Mylar as an inside layer would, I think, would work better. I'll have to think about it...


----------



## WillowDragon (Jan 7, 2009)

I used a couple of rolls of proper heat isulation from Wickes, wasn't expensive at all.

They only thing is its silver, so my shed is fondly known as the Tardis now. But it is possible to put ply over it I suppose, i didn't even have enough funds for that! And i don't mind the inside of my shed being silver aslong as it keeps it a bit warmer in winter! lol

W xx


----------



## Matt Haslam (Mar 13, 2010)

that sounds the best option.

which one did you use i.e name etc or web link to the product.

I quite fancy a tardis!


----------



## Cait (Oct 3, 2008)

The benefit of that being that it's really a lot bigger on the inside than a 6x4 shed to fit more mice in?


----------



## WillowDragon (Jan 7, 2009)

http://www.wickes.co.uk/invt/210022

I got three rolls and it *just* covered my 7 x 7ft shed, so three should definately do yours.

Its really easy to cut with a stanley knife, and really easy to put up, I just used drawing pins! hehe

I am tempted to paint my shed blue... and change my mousery name to Gallifrey Stud *laughs*


----------



## moustress (Sep 25, 2009)

Willow's right, that probably would be easier. The insulation has a layer of foil on the inside, and you might want to use a moisture barrier (like Tyvek)on the outside of the shed. (Have to look, I can't remember if you are building this, or already have the shed with the finished outside.)


----------



## Matt Haslam (Mar 13, 2010)

thanks for that, thats the stuff for me!

oh it will be sealed. I'm not building it as such its flast pack. The timber is treated with 10 year guarentee.


----------



## The secret garden (May 13, 2010)

Christ i must be horrible to my mice then, i have my 8X6ft shed and for insulation on wall ( the one under the window ) i have covers in polystrene sheets that were given to me by a friend. I take my windows off during the day because it gets so warm in there. I do have lino down as well im not sure if thats adding to the warmth but i guess it is. As long as they have enough bedding they should be fine.


----------



## Matt Haslam (Mar 13, 2010)

yeah, i would just use polystyrene, because i know its the heat that kills mice more than the cold. Living in Manchester, it hardly gets that hot.

I was just looking for something to use to stop freezing in winter really.

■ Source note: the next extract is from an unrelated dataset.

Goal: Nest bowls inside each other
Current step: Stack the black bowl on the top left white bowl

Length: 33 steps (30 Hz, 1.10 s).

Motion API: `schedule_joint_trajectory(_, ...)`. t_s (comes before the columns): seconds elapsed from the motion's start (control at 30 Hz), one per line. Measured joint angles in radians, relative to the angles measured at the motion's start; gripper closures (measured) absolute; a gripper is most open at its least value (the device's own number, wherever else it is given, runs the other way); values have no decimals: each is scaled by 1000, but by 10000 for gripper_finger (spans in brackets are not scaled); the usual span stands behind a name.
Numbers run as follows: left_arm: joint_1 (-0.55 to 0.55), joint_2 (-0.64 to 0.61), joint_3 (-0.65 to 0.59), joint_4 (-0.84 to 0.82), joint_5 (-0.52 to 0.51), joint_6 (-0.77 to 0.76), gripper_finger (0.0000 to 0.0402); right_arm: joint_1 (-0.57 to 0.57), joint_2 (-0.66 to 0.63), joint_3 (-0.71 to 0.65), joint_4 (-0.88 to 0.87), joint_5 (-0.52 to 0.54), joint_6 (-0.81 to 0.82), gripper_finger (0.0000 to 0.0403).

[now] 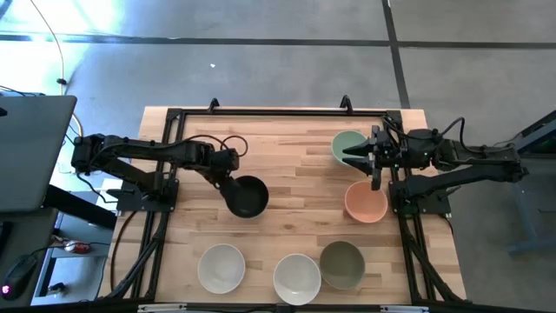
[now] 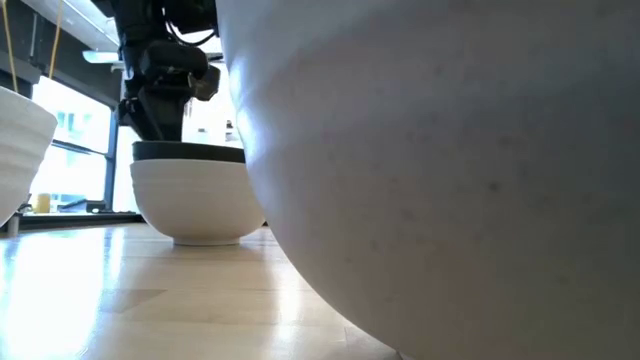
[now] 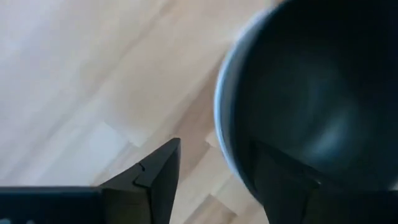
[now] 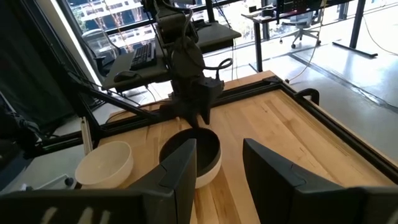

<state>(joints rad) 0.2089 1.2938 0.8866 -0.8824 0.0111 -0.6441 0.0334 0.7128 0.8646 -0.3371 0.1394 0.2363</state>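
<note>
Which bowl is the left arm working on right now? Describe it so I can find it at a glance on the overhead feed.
On the wooden table, follow the left arm from the left edge toward the middle: the left gripper sits at the rim of the black bowl. It is the only dark bowl on the table, and the low view shows it nested in a white bowl.
</note>
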Motion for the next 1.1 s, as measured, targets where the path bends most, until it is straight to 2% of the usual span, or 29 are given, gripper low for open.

I'm still clearing accumulated rubbish out of my garage and taking it to the tip; that was part of the deal in me getting a shed. My mice are currently in my garage, along with the rats. It stays nice and cool in there, but things do freeze in there in the winter and it would be ridiculous to try and insulate the garage. btw no cars go in my garage; its far to full with junk.

another tip run today!its unbelievable how much junk you can collect over the years.


----------



## SarahC (Oct 3, 2008)

I used polystyrene.It does an excellent job,we boarded over it .Trouble is we did such a good job that to much condensation was trapped within and the roof rotted and had to be replaced.Now only the walls are insulated.


----------